The study investigates three separate arms to assess safety, tolerability, and pharmacokinetic properties. It compares SNAC-inclusive, DehydraTECH-semaglutide compositions in tablet and capsule formats to commercially available Wegovy tablets. The study is conducted under fasted pre-dose conditions, similar to Novo's oral semaglutide administration criteria, to allow for the achievement of steady-state concentration levels.

Study Enhancements

The study introduces two primary enhancements to Lexaria's DehydraTECH technology. First, an oral tablet DehydraTECH-semaglutide composition is being used for the first time, mimicking the physical properties of Rybelsus and Wegovy tablets to optimize absorption. Second, both tablet and capsule formulations include SNAC, evaluated over a multi-dose, multi-week period for the first time.

Study Arms and Comparison

The following table outlines the key components of the study arms:

Study Arm Composition Format Comparison
1 DehydraTECH-semaglutide + SNAC Tablet Wegovy tablet
2 DehydraTECH-semaglutide + SNAC Capsule Wegovy tablet
3 Wegovy Tablet Control

Previous studies, including Human Pilot Studies #1 and #2 (GLP-1-H24-1 and GLP-1-H24-2), demonstrated pharmacokinetic performance matching or exceeding Rybelsus control arms with notable safety profiles. However, those studies were limited to single-dose designs. The current 5-week duration is designed to reach steady-state concentrations, providing a more comprehensive evaluation of the formulations.

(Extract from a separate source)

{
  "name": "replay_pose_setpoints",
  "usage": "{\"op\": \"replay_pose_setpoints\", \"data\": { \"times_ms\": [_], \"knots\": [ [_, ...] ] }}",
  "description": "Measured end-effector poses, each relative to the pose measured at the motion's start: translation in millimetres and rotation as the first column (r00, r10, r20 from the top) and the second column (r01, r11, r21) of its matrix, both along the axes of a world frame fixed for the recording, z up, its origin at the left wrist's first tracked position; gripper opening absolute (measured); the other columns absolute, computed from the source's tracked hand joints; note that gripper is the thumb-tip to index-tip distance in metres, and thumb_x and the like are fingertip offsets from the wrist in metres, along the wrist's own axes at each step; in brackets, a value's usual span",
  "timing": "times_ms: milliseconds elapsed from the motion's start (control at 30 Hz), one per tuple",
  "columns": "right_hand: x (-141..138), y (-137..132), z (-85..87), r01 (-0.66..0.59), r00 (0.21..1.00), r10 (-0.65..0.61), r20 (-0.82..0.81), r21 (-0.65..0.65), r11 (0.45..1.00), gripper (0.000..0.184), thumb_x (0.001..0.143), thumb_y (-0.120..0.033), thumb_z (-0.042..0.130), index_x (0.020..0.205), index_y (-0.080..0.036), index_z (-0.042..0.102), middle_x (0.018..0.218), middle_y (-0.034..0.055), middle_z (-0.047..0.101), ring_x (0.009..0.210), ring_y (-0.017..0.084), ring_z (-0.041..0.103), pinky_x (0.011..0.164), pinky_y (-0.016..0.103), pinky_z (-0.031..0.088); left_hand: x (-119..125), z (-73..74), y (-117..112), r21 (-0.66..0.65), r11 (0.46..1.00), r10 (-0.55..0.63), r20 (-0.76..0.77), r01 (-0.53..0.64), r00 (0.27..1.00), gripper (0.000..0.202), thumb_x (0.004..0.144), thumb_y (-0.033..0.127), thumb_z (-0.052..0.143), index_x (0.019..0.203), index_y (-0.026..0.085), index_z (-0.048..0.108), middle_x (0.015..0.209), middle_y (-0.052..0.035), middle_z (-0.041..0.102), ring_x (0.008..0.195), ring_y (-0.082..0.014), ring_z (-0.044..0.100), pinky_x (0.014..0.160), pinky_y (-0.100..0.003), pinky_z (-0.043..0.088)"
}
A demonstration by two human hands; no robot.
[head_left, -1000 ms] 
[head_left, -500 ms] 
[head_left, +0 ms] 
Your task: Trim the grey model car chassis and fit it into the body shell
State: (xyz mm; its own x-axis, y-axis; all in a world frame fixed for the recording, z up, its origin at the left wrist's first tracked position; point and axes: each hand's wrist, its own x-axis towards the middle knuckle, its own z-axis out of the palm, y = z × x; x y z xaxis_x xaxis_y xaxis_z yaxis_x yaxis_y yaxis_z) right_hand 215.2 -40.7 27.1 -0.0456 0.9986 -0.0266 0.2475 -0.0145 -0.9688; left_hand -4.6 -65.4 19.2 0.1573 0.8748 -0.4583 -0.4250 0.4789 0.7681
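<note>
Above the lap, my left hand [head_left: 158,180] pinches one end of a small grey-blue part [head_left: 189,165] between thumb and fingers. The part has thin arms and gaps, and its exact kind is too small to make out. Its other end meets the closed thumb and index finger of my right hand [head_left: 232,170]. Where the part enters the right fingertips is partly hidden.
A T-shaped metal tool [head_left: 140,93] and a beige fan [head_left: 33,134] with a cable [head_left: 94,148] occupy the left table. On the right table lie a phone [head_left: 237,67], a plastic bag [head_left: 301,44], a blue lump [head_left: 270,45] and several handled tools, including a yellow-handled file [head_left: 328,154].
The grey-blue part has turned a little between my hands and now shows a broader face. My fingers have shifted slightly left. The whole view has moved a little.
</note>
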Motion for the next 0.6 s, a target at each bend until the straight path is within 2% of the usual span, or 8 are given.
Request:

The study is fully funded from existing corporate resources. Lexaria holds a robust intellectual property portfolio with 66 patents granted and additional patents pending worldwide for its DehydraTECH platform.

What criteria will Lexaria use to evaluate potential commercial partners upon the release of the study results?

How might the inclusion of SNAC alongside DehydraTECH impact the company's ability to secure intellectual property protection for these specific formulations?

If the tablet formulation achieves comparable pharmacokinetics to Wegovy, what is the projected timeline for initiating larger Phase 2 or Phase 3 clinical trials?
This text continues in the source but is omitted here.